[Records drawn from a dataset]
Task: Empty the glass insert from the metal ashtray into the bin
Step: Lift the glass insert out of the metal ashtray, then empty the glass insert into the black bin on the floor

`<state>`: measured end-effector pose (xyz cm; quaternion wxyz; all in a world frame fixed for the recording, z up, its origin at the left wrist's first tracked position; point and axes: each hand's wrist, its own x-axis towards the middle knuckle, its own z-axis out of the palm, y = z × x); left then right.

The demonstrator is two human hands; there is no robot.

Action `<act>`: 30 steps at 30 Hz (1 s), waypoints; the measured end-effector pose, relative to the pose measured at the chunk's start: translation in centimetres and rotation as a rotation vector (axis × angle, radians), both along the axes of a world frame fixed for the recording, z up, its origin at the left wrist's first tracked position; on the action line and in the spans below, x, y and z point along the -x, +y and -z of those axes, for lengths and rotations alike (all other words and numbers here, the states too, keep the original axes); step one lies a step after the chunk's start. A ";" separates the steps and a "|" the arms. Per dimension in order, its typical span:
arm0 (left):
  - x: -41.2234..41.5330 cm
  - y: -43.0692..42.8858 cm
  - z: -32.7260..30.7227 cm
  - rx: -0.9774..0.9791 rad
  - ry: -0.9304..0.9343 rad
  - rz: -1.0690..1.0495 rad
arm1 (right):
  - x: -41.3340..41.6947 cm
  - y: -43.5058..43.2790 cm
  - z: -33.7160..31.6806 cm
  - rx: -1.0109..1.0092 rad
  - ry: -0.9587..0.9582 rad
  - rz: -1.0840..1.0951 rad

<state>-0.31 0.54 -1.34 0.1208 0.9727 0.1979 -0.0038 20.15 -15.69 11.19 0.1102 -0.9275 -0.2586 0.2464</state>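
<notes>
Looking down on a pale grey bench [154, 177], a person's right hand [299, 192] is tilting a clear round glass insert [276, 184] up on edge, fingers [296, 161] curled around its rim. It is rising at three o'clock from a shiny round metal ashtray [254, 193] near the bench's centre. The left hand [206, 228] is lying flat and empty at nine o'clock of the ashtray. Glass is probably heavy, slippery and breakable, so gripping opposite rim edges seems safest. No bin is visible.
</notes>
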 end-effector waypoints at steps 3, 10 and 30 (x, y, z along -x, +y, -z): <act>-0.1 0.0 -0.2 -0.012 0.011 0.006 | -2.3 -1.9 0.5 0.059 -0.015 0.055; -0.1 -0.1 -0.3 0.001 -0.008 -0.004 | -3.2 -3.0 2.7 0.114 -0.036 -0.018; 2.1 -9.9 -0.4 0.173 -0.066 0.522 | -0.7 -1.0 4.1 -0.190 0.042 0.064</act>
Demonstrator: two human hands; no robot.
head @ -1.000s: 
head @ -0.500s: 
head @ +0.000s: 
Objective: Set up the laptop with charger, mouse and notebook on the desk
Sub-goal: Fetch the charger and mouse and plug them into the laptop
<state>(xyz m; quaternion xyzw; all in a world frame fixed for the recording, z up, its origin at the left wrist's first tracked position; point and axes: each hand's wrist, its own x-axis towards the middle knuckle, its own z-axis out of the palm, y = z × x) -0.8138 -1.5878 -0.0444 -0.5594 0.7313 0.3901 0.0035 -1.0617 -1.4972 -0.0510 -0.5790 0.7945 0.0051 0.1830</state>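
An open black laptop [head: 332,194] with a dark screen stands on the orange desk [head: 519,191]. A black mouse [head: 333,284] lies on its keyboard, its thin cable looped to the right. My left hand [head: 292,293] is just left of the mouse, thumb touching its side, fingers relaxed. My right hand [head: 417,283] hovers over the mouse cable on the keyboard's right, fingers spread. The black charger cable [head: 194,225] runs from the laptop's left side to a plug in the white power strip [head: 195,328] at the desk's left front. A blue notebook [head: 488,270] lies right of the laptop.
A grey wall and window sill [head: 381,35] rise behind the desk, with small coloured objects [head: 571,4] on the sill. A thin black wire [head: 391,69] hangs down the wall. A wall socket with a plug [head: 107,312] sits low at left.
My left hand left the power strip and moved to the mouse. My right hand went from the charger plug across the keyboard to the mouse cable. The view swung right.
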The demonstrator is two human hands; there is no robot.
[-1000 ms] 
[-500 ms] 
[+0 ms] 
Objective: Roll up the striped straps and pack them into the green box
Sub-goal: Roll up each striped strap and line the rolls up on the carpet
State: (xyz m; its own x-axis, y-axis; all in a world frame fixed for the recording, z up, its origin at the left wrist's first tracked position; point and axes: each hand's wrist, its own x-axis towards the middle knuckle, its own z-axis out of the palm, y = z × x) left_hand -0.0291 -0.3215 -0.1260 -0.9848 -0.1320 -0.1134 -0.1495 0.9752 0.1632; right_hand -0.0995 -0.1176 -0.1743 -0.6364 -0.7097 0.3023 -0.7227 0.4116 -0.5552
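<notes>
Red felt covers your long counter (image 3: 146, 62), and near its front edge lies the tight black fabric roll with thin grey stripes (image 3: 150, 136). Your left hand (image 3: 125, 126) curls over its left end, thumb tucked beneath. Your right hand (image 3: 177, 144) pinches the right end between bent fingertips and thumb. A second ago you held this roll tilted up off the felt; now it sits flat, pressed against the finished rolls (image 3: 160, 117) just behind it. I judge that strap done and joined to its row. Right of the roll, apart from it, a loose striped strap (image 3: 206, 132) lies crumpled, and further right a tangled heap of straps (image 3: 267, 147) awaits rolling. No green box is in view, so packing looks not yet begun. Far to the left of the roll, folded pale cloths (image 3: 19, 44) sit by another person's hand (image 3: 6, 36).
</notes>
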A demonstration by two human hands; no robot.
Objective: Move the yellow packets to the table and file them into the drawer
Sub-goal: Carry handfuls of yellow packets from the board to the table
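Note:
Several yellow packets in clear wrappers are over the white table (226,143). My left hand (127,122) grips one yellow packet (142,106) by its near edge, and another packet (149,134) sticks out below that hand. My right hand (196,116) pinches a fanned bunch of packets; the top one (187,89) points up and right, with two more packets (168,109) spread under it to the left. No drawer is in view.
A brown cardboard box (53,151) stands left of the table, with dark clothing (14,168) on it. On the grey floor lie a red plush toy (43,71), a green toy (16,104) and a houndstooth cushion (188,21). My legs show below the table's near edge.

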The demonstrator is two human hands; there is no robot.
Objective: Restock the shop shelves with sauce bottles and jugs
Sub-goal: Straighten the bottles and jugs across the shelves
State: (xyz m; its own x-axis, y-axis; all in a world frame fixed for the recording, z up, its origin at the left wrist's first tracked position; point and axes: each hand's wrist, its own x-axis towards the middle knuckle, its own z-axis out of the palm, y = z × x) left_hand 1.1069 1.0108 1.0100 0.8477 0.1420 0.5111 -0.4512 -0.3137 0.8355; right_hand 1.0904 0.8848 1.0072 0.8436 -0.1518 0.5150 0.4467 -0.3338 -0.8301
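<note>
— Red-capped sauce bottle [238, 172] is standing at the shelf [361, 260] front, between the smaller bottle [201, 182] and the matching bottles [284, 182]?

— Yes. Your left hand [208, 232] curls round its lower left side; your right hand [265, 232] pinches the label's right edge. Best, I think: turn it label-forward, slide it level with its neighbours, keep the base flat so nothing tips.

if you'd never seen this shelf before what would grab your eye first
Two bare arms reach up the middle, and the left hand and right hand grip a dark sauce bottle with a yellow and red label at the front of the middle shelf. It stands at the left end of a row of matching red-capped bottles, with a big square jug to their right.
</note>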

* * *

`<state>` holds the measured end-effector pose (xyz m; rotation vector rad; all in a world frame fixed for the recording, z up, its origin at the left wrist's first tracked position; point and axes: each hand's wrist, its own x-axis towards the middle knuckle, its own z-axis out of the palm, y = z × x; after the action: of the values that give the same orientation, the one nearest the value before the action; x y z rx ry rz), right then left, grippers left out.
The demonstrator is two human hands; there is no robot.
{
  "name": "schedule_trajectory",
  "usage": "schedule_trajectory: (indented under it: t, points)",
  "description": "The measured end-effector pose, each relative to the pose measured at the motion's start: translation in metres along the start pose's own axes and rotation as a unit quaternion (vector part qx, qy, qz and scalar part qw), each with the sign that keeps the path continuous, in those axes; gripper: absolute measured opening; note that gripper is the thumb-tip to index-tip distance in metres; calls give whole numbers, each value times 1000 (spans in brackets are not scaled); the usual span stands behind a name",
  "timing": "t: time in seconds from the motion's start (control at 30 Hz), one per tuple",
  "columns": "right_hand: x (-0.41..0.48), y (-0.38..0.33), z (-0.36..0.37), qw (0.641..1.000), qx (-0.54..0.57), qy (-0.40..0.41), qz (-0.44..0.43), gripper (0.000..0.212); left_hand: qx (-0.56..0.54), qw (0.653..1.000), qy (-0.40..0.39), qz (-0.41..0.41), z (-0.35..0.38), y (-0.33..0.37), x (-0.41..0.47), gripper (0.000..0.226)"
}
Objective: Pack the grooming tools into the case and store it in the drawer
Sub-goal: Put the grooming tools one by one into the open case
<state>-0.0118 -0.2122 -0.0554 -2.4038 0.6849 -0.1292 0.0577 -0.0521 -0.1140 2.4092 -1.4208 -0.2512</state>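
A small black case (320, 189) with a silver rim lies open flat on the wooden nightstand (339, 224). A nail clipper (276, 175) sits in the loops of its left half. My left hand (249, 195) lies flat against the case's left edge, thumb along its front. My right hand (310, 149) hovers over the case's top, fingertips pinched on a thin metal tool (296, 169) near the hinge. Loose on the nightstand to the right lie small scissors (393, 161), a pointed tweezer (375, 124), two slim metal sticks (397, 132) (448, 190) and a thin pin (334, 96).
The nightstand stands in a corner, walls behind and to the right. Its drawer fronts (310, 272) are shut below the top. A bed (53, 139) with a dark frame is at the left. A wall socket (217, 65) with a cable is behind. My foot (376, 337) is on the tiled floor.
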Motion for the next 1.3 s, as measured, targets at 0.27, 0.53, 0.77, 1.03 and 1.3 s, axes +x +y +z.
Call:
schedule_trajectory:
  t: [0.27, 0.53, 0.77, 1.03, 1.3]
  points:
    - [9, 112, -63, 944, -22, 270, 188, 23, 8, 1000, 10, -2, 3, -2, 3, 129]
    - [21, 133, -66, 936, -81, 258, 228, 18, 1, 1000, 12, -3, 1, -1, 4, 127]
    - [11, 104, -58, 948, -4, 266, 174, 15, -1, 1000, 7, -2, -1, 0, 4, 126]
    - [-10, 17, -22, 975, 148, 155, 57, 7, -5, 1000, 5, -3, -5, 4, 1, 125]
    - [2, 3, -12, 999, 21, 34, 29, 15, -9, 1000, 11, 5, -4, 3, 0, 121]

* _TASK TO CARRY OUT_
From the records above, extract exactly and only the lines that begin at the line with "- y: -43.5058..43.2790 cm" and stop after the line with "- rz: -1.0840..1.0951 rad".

* _EXERCISE OUTPUT_
  - y: -43.5058..43.2790 cm
  - z: -33.7160..31.6806 cm
  - rx: -1.0109..1.0092 rad
  - ry: -0.9587..0.9582 rad
  - rz: -1.0840..1.0951 rad

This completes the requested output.